[Exercise instructions] Transcribe each line of the material as it is, and drop any picture.

[Data provided]
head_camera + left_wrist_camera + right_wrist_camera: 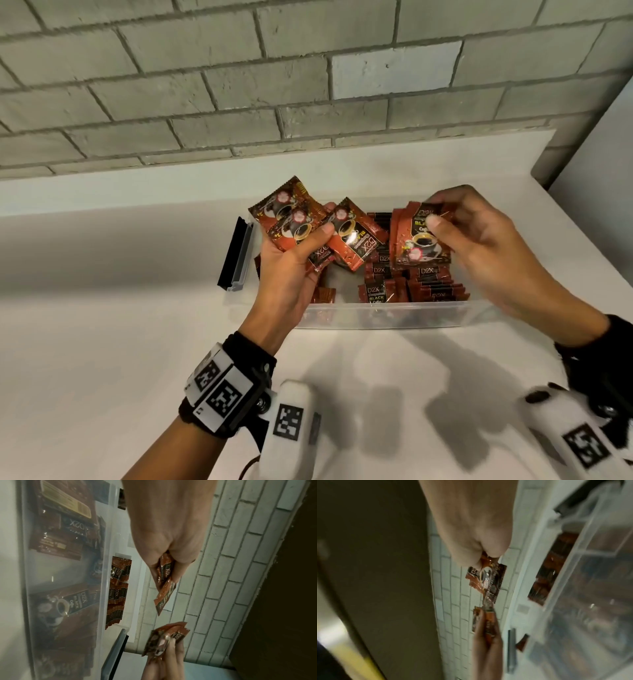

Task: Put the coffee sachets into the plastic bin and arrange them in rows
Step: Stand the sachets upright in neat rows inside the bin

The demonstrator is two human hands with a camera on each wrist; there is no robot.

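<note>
A clear plastic bin (376,317) stands on the white counter with rows of upright red-brown coffee sachets (435,284) along its right side. Above its left part, my left hand (294,253) grips a fanned bunch of sachets (301,222), thumb on top. My right hand (455,226) pinches a small stack of sachets (416,240) above the bin's right part. In the left wrist view the left hand (168,555) clamps sachets (165,588). In the right wrist view the right hand (476,547) pinches sachets (488,580).
The bin's black-and-clear latch handle (236,255) sticks out at its left end. A grey brick wall (274,85) rises behind the counter, and a white panel (603,154) stands at the right. White counter (102,325) lies in front and left of the bin.
</note>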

[Output for this exercise]
head_camera + left_wrist_camera + right_wrist_camera: 

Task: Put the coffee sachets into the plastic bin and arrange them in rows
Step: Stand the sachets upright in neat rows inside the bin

The demonstrator is two human hands with a camera on each wrist; there is no robot.

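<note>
A clear plastic bin (376,317) stands on the white counter with rows of upright red-brown coffee sachets (435,284) along its right side. Above its left part, my left hand (294,253) grips a fanned bunch of sachets (301,222), thumb on top. My right hand (455,226) pinches a small stack of sachets (416,240) above the bin's right part. In the left wrist view the left hand (168,555) clamps sachets (165,588). In the right wrist view the right hand (476,547) pinches sachets (488,580).
The bin's black-and-clear latch handle (236,255) sticks out at its left end. A grey brick wall (274,85) rises behind the counter, and a white panel (603,154) stands at the right. White counter (102,325) lies in front and left of the bin.
</note>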

This response is done.